Próbowałam mu wskazać antybiotyk, wziął go i powiedział, że mam taki.

„Uratował mi życie. Wiem, że kiedy on rozmawiał przez telefon, ja siedziałam na telefonie, próbując oddychać tak dużo, jak mogłam. Czułam, że robi się ciężej. Poczułam, że moje kolana opadają na podłogę. Gdyby nie przyjechali ratownicy medyczni, straciłabym przytomność.

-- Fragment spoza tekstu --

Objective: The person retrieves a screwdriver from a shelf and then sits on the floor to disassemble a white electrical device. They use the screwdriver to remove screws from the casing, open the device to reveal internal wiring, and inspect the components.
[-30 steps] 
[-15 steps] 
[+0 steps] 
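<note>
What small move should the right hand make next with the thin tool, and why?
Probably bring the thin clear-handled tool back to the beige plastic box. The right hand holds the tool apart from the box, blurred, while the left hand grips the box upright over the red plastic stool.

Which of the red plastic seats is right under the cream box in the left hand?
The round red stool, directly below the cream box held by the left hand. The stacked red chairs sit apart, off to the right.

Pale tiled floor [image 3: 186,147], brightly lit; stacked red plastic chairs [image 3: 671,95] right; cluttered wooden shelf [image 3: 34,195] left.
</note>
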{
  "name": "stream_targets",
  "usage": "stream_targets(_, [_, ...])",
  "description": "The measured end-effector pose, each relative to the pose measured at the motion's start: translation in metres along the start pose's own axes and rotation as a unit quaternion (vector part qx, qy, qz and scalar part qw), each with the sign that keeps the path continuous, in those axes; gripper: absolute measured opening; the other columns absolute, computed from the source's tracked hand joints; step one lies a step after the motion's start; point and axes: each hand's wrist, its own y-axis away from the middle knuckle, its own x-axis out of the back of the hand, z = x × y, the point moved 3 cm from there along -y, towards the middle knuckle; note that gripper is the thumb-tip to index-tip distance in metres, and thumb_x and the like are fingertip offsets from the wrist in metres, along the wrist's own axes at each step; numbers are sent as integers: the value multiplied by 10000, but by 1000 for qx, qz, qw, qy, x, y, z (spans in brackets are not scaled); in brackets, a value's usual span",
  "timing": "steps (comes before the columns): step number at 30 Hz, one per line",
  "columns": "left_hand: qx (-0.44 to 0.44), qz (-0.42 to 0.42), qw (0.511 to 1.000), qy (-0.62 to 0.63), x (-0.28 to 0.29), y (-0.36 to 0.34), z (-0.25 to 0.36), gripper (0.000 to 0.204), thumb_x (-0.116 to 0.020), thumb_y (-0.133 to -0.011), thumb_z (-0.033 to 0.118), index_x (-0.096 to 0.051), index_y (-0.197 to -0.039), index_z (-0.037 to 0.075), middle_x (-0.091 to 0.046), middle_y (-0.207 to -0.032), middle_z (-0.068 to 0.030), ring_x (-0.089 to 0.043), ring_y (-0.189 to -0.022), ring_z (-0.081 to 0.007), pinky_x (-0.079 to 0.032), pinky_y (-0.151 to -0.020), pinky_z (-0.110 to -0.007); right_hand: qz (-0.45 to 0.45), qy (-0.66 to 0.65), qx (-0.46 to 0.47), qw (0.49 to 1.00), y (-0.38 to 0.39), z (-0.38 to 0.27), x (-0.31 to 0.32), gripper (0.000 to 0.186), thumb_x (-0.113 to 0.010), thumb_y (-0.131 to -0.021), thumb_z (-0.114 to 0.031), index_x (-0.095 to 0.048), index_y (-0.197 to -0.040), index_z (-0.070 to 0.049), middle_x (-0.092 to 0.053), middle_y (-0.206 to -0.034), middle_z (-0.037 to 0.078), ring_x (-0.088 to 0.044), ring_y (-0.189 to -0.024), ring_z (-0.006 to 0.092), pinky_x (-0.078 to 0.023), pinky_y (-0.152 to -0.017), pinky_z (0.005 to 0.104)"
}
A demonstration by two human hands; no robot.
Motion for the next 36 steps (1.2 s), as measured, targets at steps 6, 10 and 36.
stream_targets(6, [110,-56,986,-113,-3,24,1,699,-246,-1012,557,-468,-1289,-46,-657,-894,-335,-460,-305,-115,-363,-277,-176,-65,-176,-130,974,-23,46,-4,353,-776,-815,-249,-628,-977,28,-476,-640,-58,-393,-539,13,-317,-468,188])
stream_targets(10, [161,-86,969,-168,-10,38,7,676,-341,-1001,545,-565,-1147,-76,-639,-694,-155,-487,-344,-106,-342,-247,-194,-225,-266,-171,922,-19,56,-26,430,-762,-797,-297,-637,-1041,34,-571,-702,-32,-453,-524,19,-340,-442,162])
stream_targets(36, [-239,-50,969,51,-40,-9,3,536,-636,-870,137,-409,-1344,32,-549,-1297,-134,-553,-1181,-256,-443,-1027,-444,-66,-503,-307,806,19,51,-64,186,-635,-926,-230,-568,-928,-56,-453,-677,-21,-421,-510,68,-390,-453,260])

Alicia powiedziała, że ​​jest niezwykle dumna z Ryana, dodając, że „jest dość dojrzały” jak na swój wiek. Na zdjęciu: Ryan i jego młodszy brat Callum

Alicia powiedziała, że ​​jest niezwykle dumna z Ryana, dodając, że „jest dość dojrzały” jak na swój wiek. Na zdjęciu: Ryan i jego młodszy brat Callum

„Byłam szkarłatna, kiedy weszłam. Całe moje ciało było czerwone. To, że mnie tak zobaczył, nie przestraszyło go. Czułam, że moje usta są naprawdę opuchnięte.

„Jestem niezwykle dumny, jest dość dojrzały. Nauczyłem go od czwartego lub piątego roku życia, że ​​jeśli mam atak astmy, to powinien zadzwonić pod numer 999, jeśli jest to konieczne.

Rzecznik West Midlands Ambulance Service powiedział: „Ryan wykazał się niesamowitym opanowaniem, biorąc pod uwagę, jak przerażająca musiała być ta sytuacja.

„Nie ma wątpliwości, że postąpił słusznie, dzwoniąc do nas, ponieważ stan Alicii mógł być bardzo poważny.

„Jeśli kiedykolwiek istniał przykład, dlaczego ważne jest, aby nauczyć nasze dzieci prosić o pomoc, to jest to właśnie on. Ryan naprawdę jest wybawcą.